Output, word for word, every line from the start of the listing down to and including the line that contains "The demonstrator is"; include nothing else.
======== SOURCE MATERIAL
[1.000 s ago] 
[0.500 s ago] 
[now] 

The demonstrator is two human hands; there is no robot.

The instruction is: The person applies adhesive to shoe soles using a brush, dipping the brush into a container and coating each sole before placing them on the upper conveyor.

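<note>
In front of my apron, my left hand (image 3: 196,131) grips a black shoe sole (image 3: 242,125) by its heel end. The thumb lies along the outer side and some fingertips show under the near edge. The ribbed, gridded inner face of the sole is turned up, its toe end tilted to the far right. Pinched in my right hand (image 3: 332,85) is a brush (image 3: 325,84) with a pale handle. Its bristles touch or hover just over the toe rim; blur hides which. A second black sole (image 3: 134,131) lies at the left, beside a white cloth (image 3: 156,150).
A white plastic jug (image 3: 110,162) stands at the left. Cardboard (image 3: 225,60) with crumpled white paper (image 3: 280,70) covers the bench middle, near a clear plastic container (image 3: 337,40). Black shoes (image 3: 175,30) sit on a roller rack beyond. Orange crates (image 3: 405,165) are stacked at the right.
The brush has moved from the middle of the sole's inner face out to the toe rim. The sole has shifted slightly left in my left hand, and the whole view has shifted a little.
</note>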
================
* _SOLVED PROBLEM_:
[1.000 s ago] 
[0.500 s ago] 
[now] 

The demonstrator is two human hands; there is no robot.

This output is now finished.